» Supplied information:
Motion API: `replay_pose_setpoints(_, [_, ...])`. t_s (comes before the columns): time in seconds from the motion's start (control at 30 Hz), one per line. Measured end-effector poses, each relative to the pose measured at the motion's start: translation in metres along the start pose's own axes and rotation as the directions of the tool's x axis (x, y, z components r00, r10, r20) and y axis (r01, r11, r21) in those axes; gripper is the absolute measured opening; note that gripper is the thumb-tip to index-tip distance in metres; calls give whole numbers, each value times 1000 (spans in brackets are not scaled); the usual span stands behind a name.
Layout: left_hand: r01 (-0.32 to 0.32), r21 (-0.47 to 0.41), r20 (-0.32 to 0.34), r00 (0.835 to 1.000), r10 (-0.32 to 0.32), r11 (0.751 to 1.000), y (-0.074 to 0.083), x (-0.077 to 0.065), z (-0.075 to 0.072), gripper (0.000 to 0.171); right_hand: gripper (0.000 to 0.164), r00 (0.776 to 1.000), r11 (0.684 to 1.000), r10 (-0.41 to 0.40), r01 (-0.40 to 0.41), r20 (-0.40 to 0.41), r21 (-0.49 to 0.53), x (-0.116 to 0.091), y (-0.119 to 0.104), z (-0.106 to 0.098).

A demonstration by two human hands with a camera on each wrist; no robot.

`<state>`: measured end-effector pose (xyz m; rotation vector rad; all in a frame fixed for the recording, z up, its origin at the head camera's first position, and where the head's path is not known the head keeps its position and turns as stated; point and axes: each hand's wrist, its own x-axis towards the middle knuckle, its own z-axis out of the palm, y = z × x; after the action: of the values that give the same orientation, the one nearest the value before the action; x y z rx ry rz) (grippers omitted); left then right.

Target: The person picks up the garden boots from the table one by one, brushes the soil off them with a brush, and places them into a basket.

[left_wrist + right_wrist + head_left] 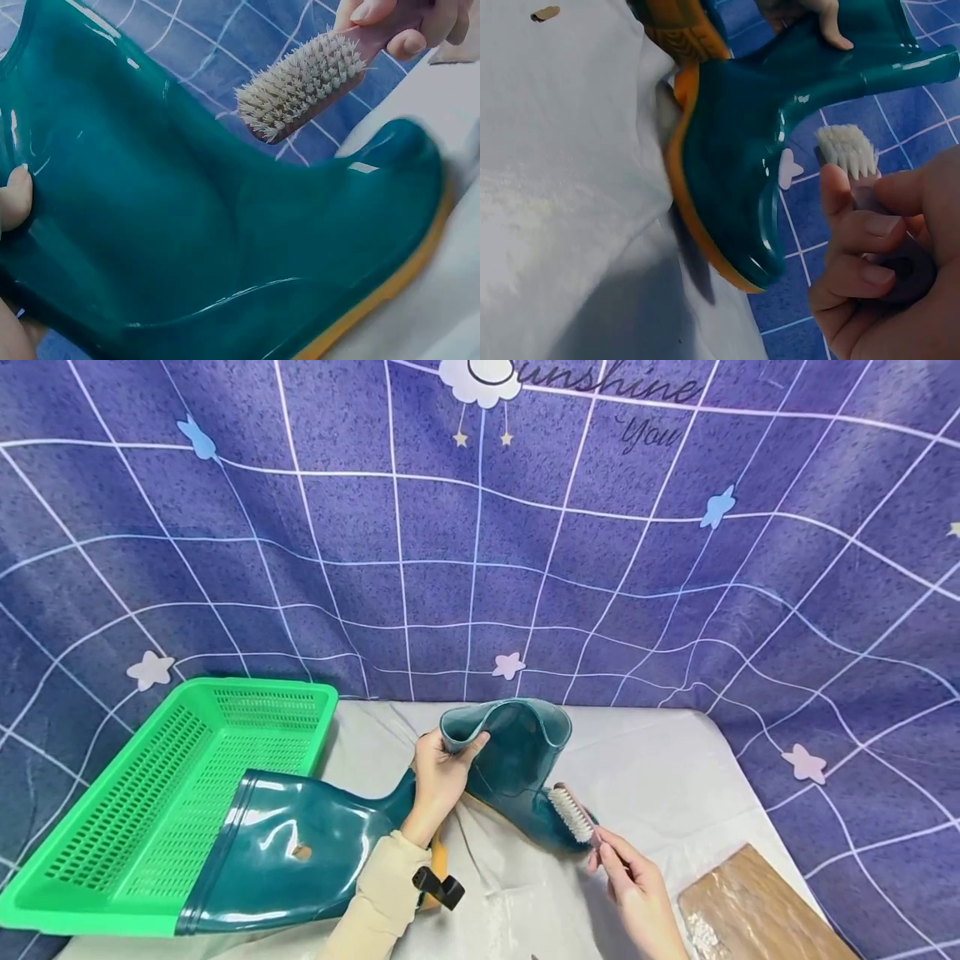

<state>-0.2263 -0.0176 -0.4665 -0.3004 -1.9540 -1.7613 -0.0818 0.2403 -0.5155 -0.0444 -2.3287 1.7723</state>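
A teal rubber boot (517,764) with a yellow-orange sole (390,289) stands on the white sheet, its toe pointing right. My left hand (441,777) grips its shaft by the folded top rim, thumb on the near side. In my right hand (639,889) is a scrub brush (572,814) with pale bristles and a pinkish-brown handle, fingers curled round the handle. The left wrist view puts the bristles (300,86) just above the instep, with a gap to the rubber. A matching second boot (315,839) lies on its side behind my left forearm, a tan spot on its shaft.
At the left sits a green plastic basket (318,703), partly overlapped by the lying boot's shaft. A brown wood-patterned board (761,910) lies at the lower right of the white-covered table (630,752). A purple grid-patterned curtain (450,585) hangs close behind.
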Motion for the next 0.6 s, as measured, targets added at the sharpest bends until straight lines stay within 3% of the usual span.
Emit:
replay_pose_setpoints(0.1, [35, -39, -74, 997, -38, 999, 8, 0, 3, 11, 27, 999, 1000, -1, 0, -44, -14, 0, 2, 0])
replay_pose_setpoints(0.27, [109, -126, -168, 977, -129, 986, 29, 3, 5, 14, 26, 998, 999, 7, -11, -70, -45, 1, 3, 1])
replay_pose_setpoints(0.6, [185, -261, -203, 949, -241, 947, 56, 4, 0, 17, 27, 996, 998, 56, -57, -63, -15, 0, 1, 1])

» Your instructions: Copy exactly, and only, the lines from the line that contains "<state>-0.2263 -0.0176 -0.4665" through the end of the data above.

» Output of the task:
<state>-0.2263 -0.0176 -0.4665 -0.3004 -1.9540 -1.7613 -0.0818 0.2403 -0.5155 -0.0444 -2.3287 1.7723</state>
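A teal rubber boot (517,764) with a yellow-orange sole (390,289) stands on the white sheet, its toe pointing right. My left hand (441,777) grips its shaft by the folded top rim, thumb on the near side. In my right hand (639,889) is a scrub brush (572,814) with pale bristles and a pinkish-brown handle, fingers curled round the handle. The left wrist view puts the bristles (300,86) just above the instep, with a gap to the rubber. A matching second boot (315,839) lies on its side behind my left forearm, a tan spot on its shaft.
At the left sits a green plastic basket (318,703), partly overlapped by the lying boot's shaft. A brown wood-patterned board (761,910) lies at the lower right of the white-covered table (630,752). A purple grid-patterned curtain (450,585) hangs close behind.
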Motion for the next 0.6 s, as measured, targets added at the sharpest bends until straight lines stay within 3% of the usual span.
Emit:
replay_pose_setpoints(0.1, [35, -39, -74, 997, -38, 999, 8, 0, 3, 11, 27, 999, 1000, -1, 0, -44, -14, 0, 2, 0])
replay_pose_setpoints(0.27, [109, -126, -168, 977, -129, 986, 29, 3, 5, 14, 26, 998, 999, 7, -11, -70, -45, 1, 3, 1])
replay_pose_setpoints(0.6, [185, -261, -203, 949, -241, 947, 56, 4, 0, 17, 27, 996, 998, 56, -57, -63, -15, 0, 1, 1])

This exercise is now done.